Segment Start: INFORMATION SHOWN

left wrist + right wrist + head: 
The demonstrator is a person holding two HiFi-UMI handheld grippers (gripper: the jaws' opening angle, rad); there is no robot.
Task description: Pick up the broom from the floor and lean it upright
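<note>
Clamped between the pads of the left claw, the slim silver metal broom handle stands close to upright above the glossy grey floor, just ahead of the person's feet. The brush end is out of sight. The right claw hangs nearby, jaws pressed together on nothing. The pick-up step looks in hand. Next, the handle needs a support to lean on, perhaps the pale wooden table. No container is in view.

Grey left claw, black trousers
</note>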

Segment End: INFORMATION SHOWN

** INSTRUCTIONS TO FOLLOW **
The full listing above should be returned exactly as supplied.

** ANSWER SPACE **
left wrist + right wrist + head: 
The demonstrator is a person holding two HiFi-UMI handheld grippers (gripper: the jaws' opening angle, rad); there is no robot.
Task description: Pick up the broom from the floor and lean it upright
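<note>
Clamped between the pads of the left claw, the slim silver metal broom handle stands close to upright above the glossy grey floor, just ahead of the person's feet. The brush end is out of sight. The right claw hangs nearby, jaws pressed together on nothing. The pick-up step looks in hand. Next, the handle needs a support to lean on, perhaps the pale wooden table. No container is in view.

Grey left claw, black trousers
</note>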

That makes the output complete.